Claimant did not object to the res judicata ruling at the hearing nor does he raise it as an appealed issue. Claimant also does not appeal the hearing officer’s determination of claimant’s average weekly wage, but does challenge the determination that he did not have disability (Article 8308-1.03 (16)) resulting from his (date of injury) injury.
The carrier objected to the res judicata ruling at the hearing, apparently wanting to dispute the compensability of the claim. In its response, carrier appears to challenge so much of that ruling as prevented carrier from disputing at the second hearing the compensability of the injury. The carrier also supports the hearing officer’s determination of the disability issue.
DECISION
Finding no reversible error and the evidence sufficient to support the hearing officer’s findings and conclusion regarding the issue of claimant’s disability, the decision is affirmed.
Insofar as carrier’s response to claimant’s request for review may also have been intended as an appeal of the hearing officer’s res judicata ruling preventing carrier from contesting the compensability of the claim at the second hearing, such appeal is untimely and thus will not be considered. See Article 8308-6.41(a) and Tex. W.C. Comm’n, 28 TEX. ADMIN. CODE § 143.3 (Rule 143.3). See also Texas Workers’ Compensation Commission Appeal No. 92490, decided October 28, 1992. Further, Article 8308-5.21(c) provides that an insurance carrier’s notice of refusal of a claim must specify the grounds for such refusal, and that the ground or grounds specified in the notice constitute the only basis for the carrier’s defense on the issue of compensability in a subsequent proceeding unless the defense is based on newly discovered evidence that could not reasonably have been earlier discovered. See generally Texas Workers’ Compensation Commission Appeal No. 92359, decided September 9, 1992, and Texas Workers’ Compensation Commission Appeal No. 92268, decided August 6, 1992.

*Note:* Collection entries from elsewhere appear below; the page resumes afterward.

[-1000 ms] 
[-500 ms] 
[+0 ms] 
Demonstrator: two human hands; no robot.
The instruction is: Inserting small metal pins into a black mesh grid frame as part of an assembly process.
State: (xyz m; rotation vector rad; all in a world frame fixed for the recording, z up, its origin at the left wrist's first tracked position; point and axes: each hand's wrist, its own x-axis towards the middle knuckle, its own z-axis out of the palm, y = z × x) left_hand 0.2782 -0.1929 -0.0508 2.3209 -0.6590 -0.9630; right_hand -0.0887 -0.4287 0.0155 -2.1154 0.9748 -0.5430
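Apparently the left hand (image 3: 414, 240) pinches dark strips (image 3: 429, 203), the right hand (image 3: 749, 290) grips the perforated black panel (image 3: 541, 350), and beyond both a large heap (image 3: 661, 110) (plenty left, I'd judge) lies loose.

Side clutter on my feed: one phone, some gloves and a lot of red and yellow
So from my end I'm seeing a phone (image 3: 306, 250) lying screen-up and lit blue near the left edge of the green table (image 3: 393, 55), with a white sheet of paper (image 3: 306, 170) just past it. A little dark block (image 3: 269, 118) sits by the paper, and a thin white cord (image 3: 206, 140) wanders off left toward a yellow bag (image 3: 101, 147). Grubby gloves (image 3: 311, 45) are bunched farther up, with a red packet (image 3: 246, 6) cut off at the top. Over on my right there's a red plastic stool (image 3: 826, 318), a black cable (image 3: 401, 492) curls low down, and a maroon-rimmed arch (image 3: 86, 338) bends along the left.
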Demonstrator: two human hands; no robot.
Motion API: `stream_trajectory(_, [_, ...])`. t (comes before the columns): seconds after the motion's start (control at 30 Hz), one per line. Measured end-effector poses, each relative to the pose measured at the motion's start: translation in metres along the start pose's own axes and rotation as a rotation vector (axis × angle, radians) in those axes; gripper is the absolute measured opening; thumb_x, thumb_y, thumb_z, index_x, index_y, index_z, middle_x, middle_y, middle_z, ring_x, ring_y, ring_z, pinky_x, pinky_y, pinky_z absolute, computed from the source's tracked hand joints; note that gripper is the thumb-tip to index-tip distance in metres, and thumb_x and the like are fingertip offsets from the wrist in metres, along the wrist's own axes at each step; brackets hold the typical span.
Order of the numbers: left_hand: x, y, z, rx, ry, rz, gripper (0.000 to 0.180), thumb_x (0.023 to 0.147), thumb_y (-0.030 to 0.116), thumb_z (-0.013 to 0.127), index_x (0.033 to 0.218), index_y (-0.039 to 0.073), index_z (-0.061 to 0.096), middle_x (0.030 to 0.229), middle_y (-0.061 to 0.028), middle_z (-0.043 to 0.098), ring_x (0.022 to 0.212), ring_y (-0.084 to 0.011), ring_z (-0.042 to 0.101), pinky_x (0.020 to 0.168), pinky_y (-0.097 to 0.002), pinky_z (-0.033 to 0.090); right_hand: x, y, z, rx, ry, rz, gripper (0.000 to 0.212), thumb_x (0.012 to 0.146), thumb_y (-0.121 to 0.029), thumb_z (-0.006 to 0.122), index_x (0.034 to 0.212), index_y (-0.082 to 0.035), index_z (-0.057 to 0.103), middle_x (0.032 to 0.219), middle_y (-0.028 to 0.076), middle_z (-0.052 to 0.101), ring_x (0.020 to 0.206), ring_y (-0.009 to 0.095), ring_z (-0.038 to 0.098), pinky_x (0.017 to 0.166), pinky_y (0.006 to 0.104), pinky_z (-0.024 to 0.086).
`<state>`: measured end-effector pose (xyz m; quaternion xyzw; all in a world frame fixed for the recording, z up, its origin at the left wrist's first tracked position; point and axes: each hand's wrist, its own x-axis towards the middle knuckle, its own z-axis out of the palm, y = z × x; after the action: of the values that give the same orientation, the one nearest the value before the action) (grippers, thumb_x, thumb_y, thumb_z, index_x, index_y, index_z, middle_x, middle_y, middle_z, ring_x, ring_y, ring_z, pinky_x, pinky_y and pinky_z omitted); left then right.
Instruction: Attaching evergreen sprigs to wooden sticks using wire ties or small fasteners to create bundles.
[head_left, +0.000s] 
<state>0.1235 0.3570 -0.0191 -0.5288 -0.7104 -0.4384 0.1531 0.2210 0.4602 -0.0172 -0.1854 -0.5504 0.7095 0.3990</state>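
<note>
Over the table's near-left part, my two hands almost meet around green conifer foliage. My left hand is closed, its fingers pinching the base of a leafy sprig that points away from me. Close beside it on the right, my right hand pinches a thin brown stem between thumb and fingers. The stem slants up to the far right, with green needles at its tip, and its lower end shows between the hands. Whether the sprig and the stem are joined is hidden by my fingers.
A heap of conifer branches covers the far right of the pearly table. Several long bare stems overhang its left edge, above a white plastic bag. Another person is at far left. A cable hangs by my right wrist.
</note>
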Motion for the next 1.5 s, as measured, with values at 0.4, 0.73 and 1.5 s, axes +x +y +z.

In the earlier hearing, the hearing officer found that on or about (date of injury), claimant was working on a move with another employee when a large box came sliding down a ramp and struck claimant in the knee causing an injury. The hearing officer concluded that claimant was an employee of employer when he injured his knee. At the hearing which is the subject of this appeal, claimant testified that he was unable to work after his knee was injured on (date of injury); that he did not seek medical treatment for his injured knee after August 1st because the insurance carrier would not pay for it; that while he did hurt his knee shooting a basketball in December 1991 and sought medical treatment for the first time on January 4, 1992 at the (ER), the knee was sore before that event; that the ER doctor referred him to another doctor whom he saw and who recommended knee surgery; that in May 1992, his knee “popped out” when he descended a staircase and he again went to the ER for treatment; and that he saw Dr. S at the request of the carrier who concurred in his need for surgery and diagnosed an anterior cruciate ligament tear.
The ER record of January 4, 1992 stated the chief complaint as right knee pain from playing basketball. The ER record of May 4, 1992 states the chief complaint as knee “gave out” while descending stairs that morning and was now swollen and painful. It also referred to a knee injury in July 1991. An affidavit from a person who lived below claimant’s apartment said he witnessed claimant playing basketball on December 30, 1991 and twisting and injuring his “left” knee. This affiant also stated that before the basketball injury, claimant “did not have any problems with his legs or knees. . . .[and] had no problems playing basketball and did not have any problems walking around.” The medical record of January 4th, however, indicates it was claimant’s right and not his left knee that was injured.
Claimant also testified that with the exception of approximately four to six weeks of work as a telephone solicitor, he has not worked since (date of injury); that the work he knows how to do is tending bar and working construction but that he cannot stand for long periods of time and cannot climb ladders. Claimant also testified that he had not sought other work because he expected to receive workers’ compensation benefits and did not realize the process would take so long. Claimant’s Notice of Injury or Occupational Disease and Claim for Compensation (TWCC-41) stated the date lost time began as “1-3-92” but claimant said he only signed the form and did not know who filled it out.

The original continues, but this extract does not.